So, I mean, I know the products are great, but I'm just trying to get a better sense of the timing, and what's driving this inflection now?.
I think competition is finding it extremely difficult to compete across the leading edge of the technology of the product, which drives the different performance parameters in terms of electrical efficiency being one, beam quality, the tremendous scale that we have on manufacturing, the service and support we have around the world, the application laboratories that support that service and sales, the investment that's gone into that.
All of those things put us in a pretty enviable position. I think in terms of applications, a couple of the highlights are the welding, whilst it can be a bit uneven, quarter-to-quarter depends a bit more on projects. They're starting to get some more momentum into it. I think that's great.
And it's not just the consumer electronic cycle spend this year. We talked about some of the automotive and other areas, for example pipe welding.
On the cutting side, I think this is a difficult thing to state without – there's very little data behind it, but one of the things we've said is that you shouldn't just focus on the annual sales of high-powered lasers for cutting applications. You should look at how deeply penetrated fiber is into the installed base.
And there are different numbers in terms of total in store base of cutting systems, 60,000-plus of them around the world. Fiber a year ago was probably less than 30% of that installed base. Now we're being not as aggressive maybe, only 25%.
We think there's an acceleration of the replacement of some of the older CO2 lasers, because job shops just cannot be competitive with that technology as more and more fiber lasers are deployed in the field. Right? So they're increasing against job shops that have a fiber laser.
The CO2, even if it's older and fully depreciated with its high maintenance and running costs, is just no longer a viable alternative. And we've seen that commentary coming out of a couple of surveys that we've seen. So it's a number of different things across different applications.
Then you've got some of the other applications in ablation, the cleaning, the hole-drilling was a good contributor on the QCW. So the QCW wasn't just welding. And these are all area that we're looking for growth, so it's across a variety of different things that we're succeeding at..
Great. And then I'll also ask on the sustainability of the current trend. I mean I know you suggested we don't carry this forward into the second half, which is prudent.
And Tim, I know you're not going to guide the first half of next year, but at least qualitatively talk us through how much of this first half upside in total that you're seeing, if any, is either one-time in nature or perhaps represents any sort of catch-up from last year like on those CE investments that kind of skipped a year.
Or is this trend you're executing on here purely organic? I know it's tough to answer but any comments could help us kind of not get too out in front of our skis as we adjust our models for next year..
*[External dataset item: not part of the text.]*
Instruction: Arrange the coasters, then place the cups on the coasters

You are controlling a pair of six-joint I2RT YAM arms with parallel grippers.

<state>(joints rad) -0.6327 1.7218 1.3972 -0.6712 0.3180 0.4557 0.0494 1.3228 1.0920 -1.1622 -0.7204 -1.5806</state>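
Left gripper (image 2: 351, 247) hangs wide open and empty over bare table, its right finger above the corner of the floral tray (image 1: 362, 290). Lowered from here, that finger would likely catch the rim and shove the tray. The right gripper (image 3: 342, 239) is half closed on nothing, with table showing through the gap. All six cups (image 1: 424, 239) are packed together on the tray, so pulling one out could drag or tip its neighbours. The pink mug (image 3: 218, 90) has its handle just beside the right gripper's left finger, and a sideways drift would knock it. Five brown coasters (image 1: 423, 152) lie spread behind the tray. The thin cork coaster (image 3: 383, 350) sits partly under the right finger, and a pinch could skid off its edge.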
So the great thing is that it's across a variety of applications and a lot of those applications are generally sort of organic with what we think are sustainable trends in the market.
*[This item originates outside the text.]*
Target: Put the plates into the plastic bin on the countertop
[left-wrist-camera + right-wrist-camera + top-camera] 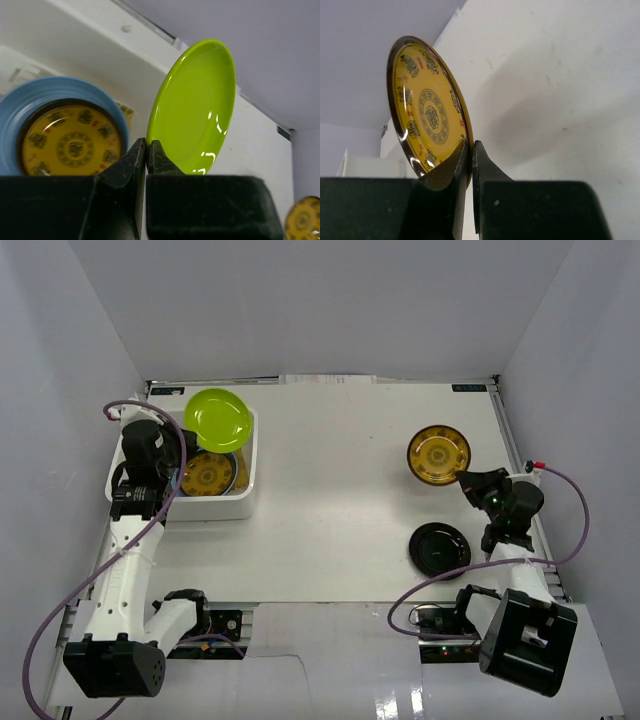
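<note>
My left gripper [148, 145] is shut on the lower rim of a lime green plate [195, 105], which is tilted up on edge above the far end of the white plastic bin [250, 455]. In the bin lies a light blue plate [30, 100] with a gold-patterned plate [70, 147] on top of it. At the right of the countertop [340, 490], my right gripper [471, 145] is shut on the near rim of a second gold-patterned plate [427, 110], held tipped up. A glossy black plate [439, 548] lies flat near the right arm.
The bin stands at the far left of the countertop, close to the left wall. Grey walls enclose the back and both sides. The right arm's base and cables [520, 630] sit at the near right edge, just behind the black plate.
</note>
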### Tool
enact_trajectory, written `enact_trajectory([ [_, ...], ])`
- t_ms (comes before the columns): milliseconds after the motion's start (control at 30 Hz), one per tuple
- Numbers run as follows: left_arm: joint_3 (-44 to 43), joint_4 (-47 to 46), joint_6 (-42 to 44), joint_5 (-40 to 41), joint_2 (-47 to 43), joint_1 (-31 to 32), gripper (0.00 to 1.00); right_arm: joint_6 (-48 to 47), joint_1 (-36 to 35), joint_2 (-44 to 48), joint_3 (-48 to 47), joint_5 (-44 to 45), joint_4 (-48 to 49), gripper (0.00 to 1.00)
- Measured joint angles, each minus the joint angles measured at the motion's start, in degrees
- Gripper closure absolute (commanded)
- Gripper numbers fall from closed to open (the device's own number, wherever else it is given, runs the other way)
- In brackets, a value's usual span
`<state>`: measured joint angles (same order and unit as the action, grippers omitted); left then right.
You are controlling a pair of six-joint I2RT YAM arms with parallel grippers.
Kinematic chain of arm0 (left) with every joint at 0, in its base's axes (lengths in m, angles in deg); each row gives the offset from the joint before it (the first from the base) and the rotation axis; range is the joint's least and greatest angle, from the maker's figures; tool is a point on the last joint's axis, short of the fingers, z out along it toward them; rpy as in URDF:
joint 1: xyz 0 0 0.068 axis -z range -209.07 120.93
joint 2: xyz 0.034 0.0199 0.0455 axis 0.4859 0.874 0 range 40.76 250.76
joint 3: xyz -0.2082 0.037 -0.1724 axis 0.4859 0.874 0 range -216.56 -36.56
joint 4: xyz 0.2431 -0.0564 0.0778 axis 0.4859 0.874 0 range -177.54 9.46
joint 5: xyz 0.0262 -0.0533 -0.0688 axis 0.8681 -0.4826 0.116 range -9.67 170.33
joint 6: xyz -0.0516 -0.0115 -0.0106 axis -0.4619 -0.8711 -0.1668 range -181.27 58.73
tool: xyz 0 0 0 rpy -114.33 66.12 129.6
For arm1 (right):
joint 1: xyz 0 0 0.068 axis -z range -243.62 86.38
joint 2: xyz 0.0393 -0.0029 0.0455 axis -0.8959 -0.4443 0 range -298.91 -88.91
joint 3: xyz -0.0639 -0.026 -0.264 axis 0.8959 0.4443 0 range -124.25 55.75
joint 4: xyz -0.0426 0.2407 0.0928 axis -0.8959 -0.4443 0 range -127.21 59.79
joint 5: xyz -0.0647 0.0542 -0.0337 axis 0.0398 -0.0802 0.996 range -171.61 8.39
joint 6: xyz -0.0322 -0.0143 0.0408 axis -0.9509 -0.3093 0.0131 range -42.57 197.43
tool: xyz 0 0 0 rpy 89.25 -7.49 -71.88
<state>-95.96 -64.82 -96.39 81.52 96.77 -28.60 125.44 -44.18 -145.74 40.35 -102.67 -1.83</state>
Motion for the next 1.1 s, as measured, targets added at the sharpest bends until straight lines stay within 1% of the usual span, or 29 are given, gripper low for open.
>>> enact_trajectory([
  [33, 1.36, 0.28, 0.17, 1.64, -0.52, -0.70, 1.00, -0.33, -1.75, 0.39, -1.46, 0.00, -0.17, 0.92],
  [100, 4.70, 0.85, 0.35, 3.41, -1.53, -2.29, 1.00, -1.49, -7.43, 0.76, -5.25, 1.46, -1.90, 0.92],
  [167, 8.35, 1.40, 0.39, 5.57, -1.88, -4.72, 1.00, -2.58, -15.50, 0.50, -9.20, 3.21, -2.91, 0.92],
  [233, 10.25, 2.34, 0.33, 7.56, -1.01, -6.62, 1.00, -3.54, -23.78, -0.83, -13.44, 4.17, -3.15, 0.92],
  [300, 10.73, 2.91, 0.15, 9.16, 0.79, -7.67, 1.00, -4.33, -30.97, -3.30, -17.73, 5.77, -3.52, 0.92],
  [367, 10.88, 2.86, -0.22, 10.01, 2.14, -7.80, 1.00, -5.46, -38.34, -7.74, -23.32, 7.65, -4.04, 0.92],
  [400, 11.06, 2.91, -0.35, 10.19, 2.71, -7.82, 0.97, -6.12, -41.38, -9.99, -26.05, 8.39, -4.44, 0.92],
  [433, 11.21, 2.84, -0.50, 10.25, 2.97, -7.87, 0.87, -6.73, -44.76, -12.61, -28.94, 9.40, -4.72, 0.92],
  [467, 11.32, 2.80, -0.63, 10.25, 3.13, -7.87, 0.74, -7.45, -47.39, -14.91, -31.47, 10.32, -4.76, 0.92],
  [500, 11.37, 2.64, -0.70, 10.25, 3.23, -7.89, 0.46, -8.17, -50.62, -17.84, -34.62, 10.93, -5.22, 0.92],
  [533, 11.37, 2.38, -0.55, 10.21, 3.32, -7.91, 0.33, -8.68, -52.94, -20.35, -37.27, 11.43, -5.66, 0.92],
  [567, 11.37, 1.92, -0.68, 10.10, 3.34, -7.93, 0.22, -9.31, -55.19, -23.17, -40.17, 11.85, -5.77, 0.92],
  [600, 11.37, 1.42, -0.94, 9.90, 3.28, -8.02, 0.07, -9.73, -57.24, -26.01, -43.17, 12.20, -6.49, 0.92],
  [633, 11.37, 1.05, -0.90, 9.70, 3.21, -8.07, 0.02, -10.03, -58.66, -28.59, -45.72, 12.39, -6.78, 0.92],
  [833, 9.70, -1.73, -3.50, 5.31, 1.66, -8.24, 0.02, -10.62, -64.26, -42.75, -59.56, 13.05, -9.53, 0.92],
  [1000, 2.10, -3.52, -4.81, -3.28, 1.51, -7.98, 0.02, -11.78, -67.58, -53.86, -73.75, 14.27, -15.19, 0.92],
  [1100, -1.92, -5.51, -4.74, -9.25, 1.07, -5.73, 0.02, -13.07, -69.88, -60.02, -82.60, 15.30, -18.53, 0.92],
])
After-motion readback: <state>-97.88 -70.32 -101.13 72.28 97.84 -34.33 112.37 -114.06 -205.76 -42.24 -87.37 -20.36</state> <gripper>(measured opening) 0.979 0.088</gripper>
And the one thing that's just – is always a two-year cycle is the consumer electronics stuff, but certainly the outperformance that we're showing in the first half of the year isn't just driven by that. That's really no – a relatively even small part of it.
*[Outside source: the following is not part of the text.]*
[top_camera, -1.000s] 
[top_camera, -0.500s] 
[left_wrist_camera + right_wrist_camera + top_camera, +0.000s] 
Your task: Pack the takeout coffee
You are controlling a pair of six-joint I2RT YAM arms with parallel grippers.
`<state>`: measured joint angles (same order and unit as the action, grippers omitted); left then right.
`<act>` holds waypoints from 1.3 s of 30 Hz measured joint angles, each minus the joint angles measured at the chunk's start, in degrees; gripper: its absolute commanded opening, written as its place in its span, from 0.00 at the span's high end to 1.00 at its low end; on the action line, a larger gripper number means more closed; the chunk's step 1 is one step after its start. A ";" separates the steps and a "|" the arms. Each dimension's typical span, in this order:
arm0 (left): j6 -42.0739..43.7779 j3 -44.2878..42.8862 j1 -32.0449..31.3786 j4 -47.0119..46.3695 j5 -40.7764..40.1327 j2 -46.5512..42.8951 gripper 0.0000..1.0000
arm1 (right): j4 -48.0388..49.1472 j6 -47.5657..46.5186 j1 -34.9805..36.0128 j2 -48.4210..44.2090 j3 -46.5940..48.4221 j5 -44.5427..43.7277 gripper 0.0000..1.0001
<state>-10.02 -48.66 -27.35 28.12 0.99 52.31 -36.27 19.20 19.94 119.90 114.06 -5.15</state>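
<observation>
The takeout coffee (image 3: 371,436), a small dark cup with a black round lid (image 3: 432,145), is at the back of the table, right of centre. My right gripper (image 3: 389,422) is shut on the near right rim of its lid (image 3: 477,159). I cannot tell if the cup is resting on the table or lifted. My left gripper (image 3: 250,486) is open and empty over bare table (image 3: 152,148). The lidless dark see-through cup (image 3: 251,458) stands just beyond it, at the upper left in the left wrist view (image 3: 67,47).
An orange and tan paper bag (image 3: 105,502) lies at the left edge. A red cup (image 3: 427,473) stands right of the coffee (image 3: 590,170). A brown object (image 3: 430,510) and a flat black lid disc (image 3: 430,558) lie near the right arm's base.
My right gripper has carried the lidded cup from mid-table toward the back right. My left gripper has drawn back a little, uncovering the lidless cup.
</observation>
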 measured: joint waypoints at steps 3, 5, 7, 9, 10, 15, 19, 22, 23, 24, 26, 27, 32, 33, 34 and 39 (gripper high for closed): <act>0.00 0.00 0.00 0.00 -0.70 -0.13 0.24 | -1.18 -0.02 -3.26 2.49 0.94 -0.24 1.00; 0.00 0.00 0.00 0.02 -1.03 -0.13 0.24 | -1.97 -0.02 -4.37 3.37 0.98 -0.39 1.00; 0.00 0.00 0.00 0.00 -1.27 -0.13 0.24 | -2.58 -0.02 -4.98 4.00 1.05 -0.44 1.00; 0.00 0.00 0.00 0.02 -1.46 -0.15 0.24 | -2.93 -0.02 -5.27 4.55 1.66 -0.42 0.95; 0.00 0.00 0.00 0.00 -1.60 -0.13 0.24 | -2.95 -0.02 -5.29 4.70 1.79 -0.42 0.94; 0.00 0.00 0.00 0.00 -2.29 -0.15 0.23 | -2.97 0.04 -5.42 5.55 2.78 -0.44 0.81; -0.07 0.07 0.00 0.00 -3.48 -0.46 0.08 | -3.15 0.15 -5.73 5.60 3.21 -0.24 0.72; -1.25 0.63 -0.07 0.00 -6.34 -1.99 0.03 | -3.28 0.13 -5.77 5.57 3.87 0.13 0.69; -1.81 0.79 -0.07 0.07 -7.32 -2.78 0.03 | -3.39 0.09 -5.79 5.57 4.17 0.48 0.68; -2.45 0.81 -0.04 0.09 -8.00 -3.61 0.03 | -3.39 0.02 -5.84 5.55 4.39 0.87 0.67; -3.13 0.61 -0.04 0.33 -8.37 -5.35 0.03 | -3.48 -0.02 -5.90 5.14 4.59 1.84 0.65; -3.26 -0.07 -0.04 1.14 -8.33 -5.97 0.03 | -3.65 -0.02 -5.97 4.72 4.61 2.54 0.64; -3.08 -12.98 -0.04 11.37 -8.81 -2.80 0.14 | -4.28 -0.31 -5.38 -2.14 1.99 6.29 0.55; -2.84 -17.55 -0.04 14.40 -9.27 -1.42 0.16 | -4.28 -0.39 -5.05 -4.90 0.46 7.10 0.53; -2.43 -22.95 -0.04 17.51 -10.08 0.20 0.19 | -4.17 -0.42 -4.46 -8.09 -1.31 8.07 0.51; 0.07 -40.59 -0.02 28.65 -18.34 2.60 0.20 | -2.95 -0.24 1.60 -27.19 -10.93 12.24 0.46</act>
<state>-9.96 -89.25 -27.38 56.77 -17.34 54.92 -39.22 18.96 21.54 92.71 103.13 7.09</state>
Of course, that's probably a bit of a thicker layer of icing on the cake than the newer applications, but it's not just that. It is the cutting and the welding, those ablative processes, the drilling, which is a shift that you're seeing across a variety of different industries.
So it's difficult to call it out for next year yet, but we think we're in an exceptionally strong position relative to the other technologies and even non-laser technologies at this point in time..
Thank you. Our next question comes from the line of Jagadish Iyer with Summit Redstone. Please go ahead with your questions..
Yeah. Thanks for taking my question. Congrats, Tim and Valentin. My first question is how should we be thinking about gross margin. I would imagine that if you look at your revenue profile and how you're guiding and compare it with last year, your mix is clearly moving to a favorable high-power laser types.
I thought your gross margins would have picked up. Can you talk about your puts and takes for gross margins as we move forward? And I have a follow-up..
We continue to remain in that range of 50% to 55% and are very, very pleased with executing at the top end of that range.
We've mentioned that you're always trying to balance the declines in ASPs across different product lines with new product introductions and getting a benefit from the higher power lasers in different product categories that we get to. We also are adding manufacturing capacity.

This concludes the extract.